• EmoThugInMyPhase [he/him]
    ·
    edit-2
    2 months ago

    My favorite story is about this Kentucky QAnon politician who bought a $2 million bunker McMansion. Doomsday never came, so he tried to sell it. No one was buying it, and he tried to renovate it to make it more valuable. One night, he and his daughter were sleeping at the bunker McMansion when ANOTHER QAnon conspiracy theorist, completely unrelated to them, scaled the mansion and broke into it because he thought doomsday was near and saw the bunker listed on online. He encountered the daughter walking in the house and shot and killed her.

    • InevitableSwing [none/use name]
      hexagon
      ·
      2 months ago

      Kentucky QAnon politician

      What's his name? I want to google that story. I love stories that are filmic. And surreal stories are my favorite.

      • QuietCupcake [any, they/them]
        ·
        edit-2
        2 months ago

        C. Wesley Morgan: https://archive.is/TQDJR

        spoiler

        “My feelings were that we were going to have civil unrest because there was so much going on with Obama,” Mr. Morgan said. He believed that people were going to rise up against the attempts to overhaul health care and restrict guns, and that societal collapse would soon follow. He envisioned “roving bands of gangs” hunting for food and necessities in the aftermath. He bought riot gear, bulletproof vests and a small arsenal of firearms, so that “if you had to engage a band of marauders, you would have a chance to save your family.”

        The keystone of his survival plan was what lay underneath: a shelter 26 feet underground, beneath a 39-inch solid ceiling. It contains 2,000 square feet of bedrooms and common space along with a stocked food pantry, an air filtration system and two escape tunnels, one of them 100 feet long. The company that installed the shelter suggested that Mr. Morgan keep quiet about it, because “if anything ever happened, there’d be people that try to take the bunker.”

        Mr. Morgan quickly considered his other guns — another pistol in the drawer, the 12-gauge shotgun in the closet, the AR-15 in the guest bedroom — but saw his cellphone on the nightstand. He grabbed it and called the police. “See, that’s another thing I hate myself for,” he said. If he had just gotten another gun, he could have killed the intruder there and then.

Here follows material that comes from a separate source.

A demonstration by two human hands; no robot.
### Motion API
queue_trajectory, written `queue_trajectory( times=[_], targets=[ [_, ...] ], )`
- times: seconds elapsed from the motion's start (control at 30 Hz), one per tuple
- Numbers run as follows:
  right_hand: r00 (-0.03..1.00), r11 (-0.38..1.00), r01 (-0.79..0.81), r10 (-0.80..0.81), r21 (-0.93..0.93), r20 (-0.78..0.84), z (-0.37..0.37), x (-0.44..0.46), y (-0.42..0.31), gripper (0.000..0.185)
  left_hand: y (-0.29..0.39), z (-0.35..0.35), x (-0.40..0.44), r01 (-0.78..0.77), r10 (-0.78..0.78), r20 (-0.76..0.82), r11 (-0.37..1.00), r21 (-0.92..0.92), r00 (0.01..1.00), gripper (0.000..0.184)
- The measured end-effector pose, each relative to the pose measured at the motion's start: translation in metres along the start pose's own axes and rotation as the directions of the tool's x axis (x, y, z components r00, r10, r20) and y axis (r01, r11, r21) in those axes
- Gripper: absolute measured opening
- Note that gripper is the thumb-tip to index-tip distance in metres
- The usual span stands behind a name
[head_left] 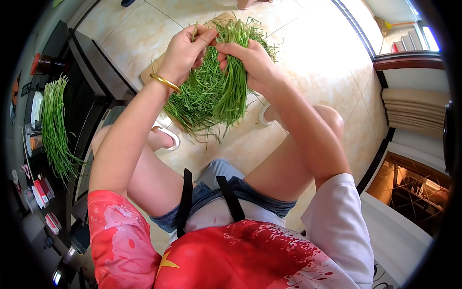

        He instead speculated about political forces that might have it in for him and his family. He talked about hired assassins and past C.I.A. experiments with brainwashing, and suggested that a violent attack on the home of a Second Amendment champion like himself had all the signs of an operation to justify more gun control. “I just think that I was chosen to be a false flag,” he said. This made a lot more sense to him than murdering a family to get to their bunker. Still, he could not shake the thought that his decision to enter politics had been his fatal error. If he had kept out of public life, neither his politics nor his bunker would have been so widely known.